Borexino Results on Neutrinos from the Sun and Earth
S. Kumaran, L. Ludhova, Ö. Penek, G. Settanta
Universe 2021, 7(7), 231 – Published: 6 July 2021
(This article belongs to the Special Issue:
Italian Research Facilities for Fundamental Physics)
Borexino is a 280-ton liquid scintillator detector located at the Laboratori Nazionali del Gran Sasso in Italy. Since the start of its data-taking in May 2007, it has provided several measurements of low-energy neutrinos from various sources. At the base of its success lie unprecedented levels of radio-purity and extensive thermal stabilization, both resulting from a years-long effort of the collaboration. Solar neutrinos, emitted in the Hydrogen-to-Helium fusion in the solar core, are important for the understanding of our star, as well as neutrino properties.
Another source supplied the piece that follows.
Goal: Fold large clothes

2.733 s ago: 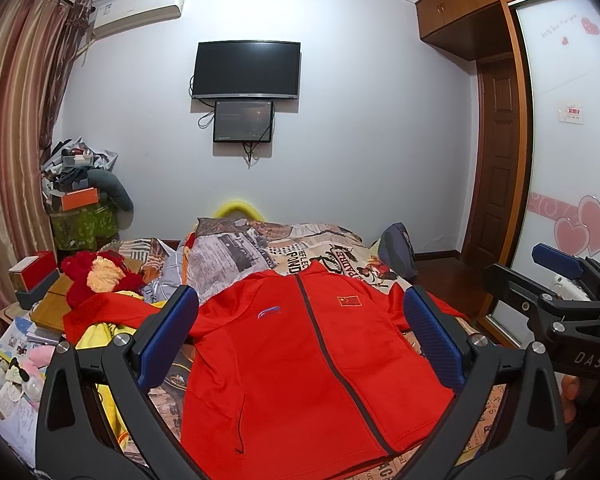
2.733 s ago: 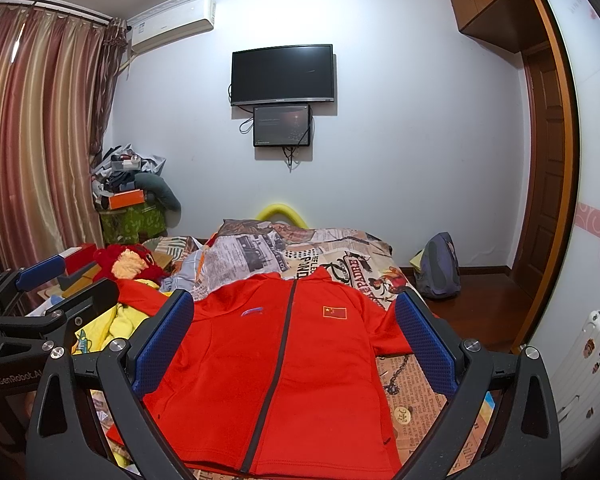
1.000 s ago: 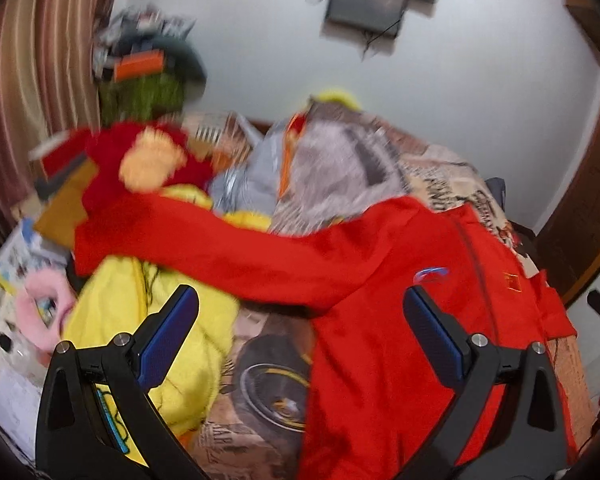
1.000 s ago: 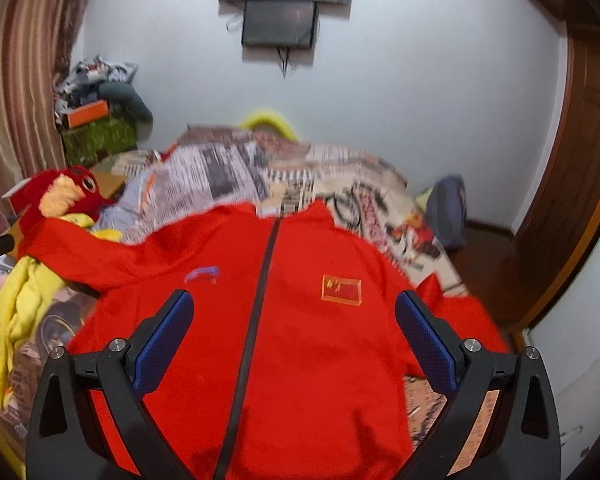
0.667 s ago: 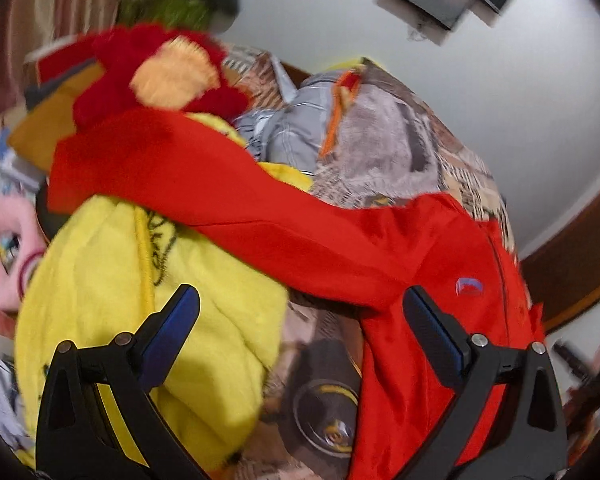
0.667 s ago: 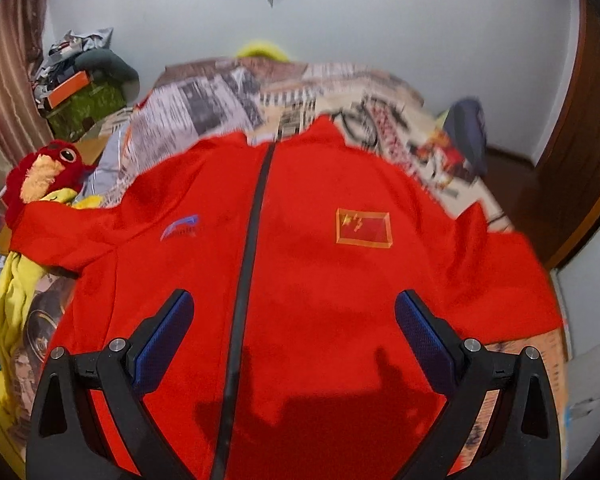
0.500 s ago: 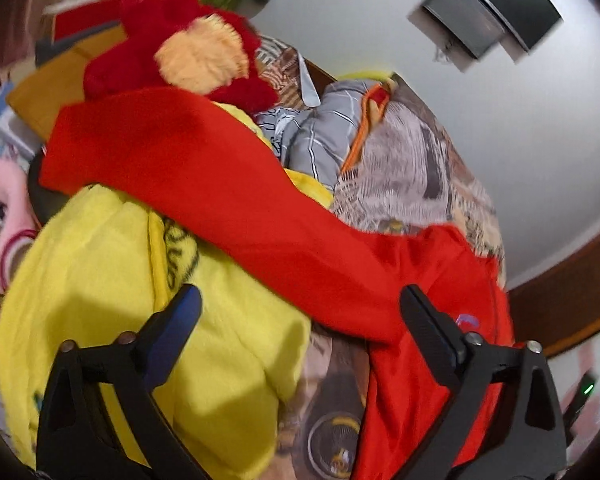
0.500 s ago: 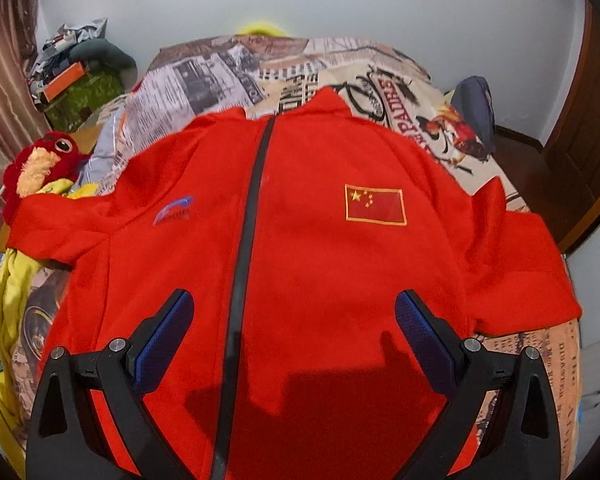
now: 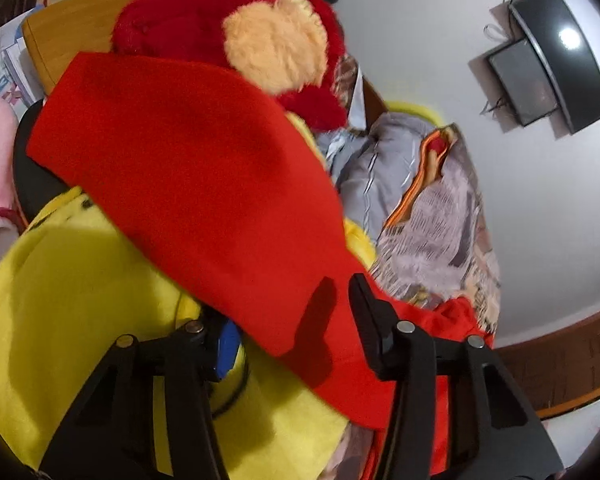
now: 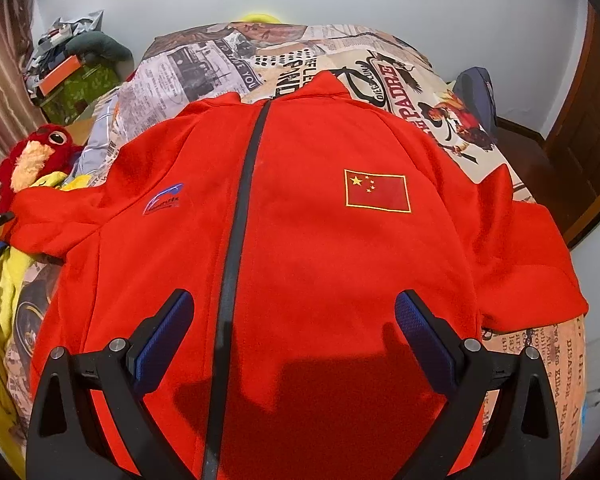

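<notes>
A red zip-up jacket (image 10: 300, 240) lies face up and spread flat on the bed (image 10: 400, 72), its collar toward the far wall and both sleeves reaching out to the sides. The step in hand looks like the first fold: bringing a sleeve in over the body.

The left gripper (image 9: 292, 320) is at the jacket's sleeve (image 9: 188, 184), which drapes over a yellow garment (image 9: 60, 300) beside a red plush toy (image 9: 228, 12). One finger sits under the sleeve's edge and the other on top, so the jaws straddle the cloth at a narrowed gap. Whether they have fully clamped it cannot be told.

The right gripper (image 10: 292, 336) hovers over the lower front of the jacket near the zipper (image 10: 240, 208), jaws wide apart and holding nothing.

Next, the left gripper probably needs a firm pinch on the sleeve, then a lift and carry across toward the zipper line, laid flat without dragging the yellow garment along. The right gripper could press the body down to stop it sliding.
</notes>
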Available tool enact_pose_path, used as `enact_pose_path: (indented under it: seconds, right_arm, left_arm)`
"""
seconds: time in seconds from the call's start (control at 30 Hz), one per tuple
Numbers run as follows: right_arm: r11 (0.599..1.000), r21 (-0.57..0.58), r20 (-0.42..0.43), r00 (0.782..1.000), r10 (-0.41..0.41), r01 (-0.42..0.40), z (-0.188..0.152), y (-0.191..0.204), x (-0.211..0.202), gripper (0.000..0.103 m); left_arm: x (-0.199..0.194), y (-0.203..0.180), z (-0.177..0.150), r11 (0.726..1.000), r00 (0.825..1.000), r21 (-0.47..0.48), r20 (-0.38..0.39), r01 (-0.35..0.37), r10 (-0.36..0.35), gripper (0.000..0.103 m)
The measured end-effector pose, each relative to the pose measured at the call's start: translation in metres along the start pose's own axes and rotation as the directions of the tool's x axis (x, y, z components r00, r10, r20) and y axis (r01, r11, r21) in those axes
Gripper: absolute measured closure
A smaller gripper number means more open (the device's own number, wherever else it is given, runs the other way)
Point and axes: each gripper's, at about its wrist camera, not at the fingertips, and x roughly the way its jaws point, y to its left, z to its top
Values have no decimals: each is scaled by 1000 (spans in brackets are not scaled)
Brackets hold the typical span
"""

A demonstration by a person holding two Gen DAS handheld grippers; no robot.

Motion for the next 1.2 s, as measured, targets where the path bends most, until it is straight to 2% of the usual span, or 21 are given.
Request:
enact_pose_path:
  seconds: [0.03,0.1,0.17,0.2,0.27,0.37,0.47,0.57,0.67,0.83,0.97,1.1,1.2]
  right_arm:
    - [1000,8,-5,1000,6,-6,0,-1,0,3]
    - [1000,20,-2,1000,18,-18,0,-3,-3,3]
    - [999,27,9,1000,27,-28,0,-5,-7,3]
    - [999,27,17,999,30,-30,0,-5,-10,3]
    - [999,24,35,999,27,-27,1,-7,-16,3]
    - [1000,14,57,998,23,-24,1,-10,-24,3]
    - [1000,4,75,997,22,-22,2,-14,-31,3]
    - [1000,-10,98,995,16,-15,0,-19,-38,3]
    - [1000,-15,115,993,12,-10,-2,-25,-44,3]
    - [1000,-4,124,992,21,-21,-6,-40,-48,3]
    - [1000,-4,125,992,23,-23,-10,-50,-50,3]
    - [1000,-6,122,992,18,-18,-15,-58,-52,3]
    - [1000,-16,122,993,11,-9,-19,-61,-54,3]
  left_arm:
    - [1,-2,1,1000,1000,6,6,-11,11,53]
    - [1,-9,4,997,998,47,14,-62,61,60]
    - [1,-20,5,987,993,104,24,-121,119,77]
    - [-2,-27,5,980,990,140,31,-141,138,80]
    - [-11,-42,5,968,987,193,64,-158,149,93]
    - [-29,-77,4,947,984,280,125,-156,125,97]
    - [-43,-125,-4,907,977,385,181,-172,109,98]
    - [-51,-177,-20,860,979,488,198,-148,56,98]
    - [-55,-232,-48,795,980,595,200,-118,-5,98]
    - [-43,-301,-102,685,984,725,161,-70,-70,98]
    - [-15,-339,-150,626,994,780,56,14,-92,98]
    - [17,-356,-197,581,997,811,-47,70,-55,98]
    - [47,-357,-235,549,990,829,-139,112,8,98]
Borexino is the only experiment that has performed a complete spectroscopy of the pp chain solar neutrinos (with the exception of the hep neutrinos contributing to the total flux at 10−5 level), through the detection of pp, 7Be, pep, and 8B solar neutrinos and has experimentally confirmed the existence of the CNO fusion cycle in the Sun. Borexino has also detected geoneutrinos, antineutrinos from the decays of long-lived radioactive elements inside the Earth, that can be exploited as a new and unique tool to study our planet. This paper reviews the most recent Borexino results on solar and geoneutrinos, from highlighting the key elements of the analyses up to the discussion and interpretation of the results for neutrino, solar, and geophysics.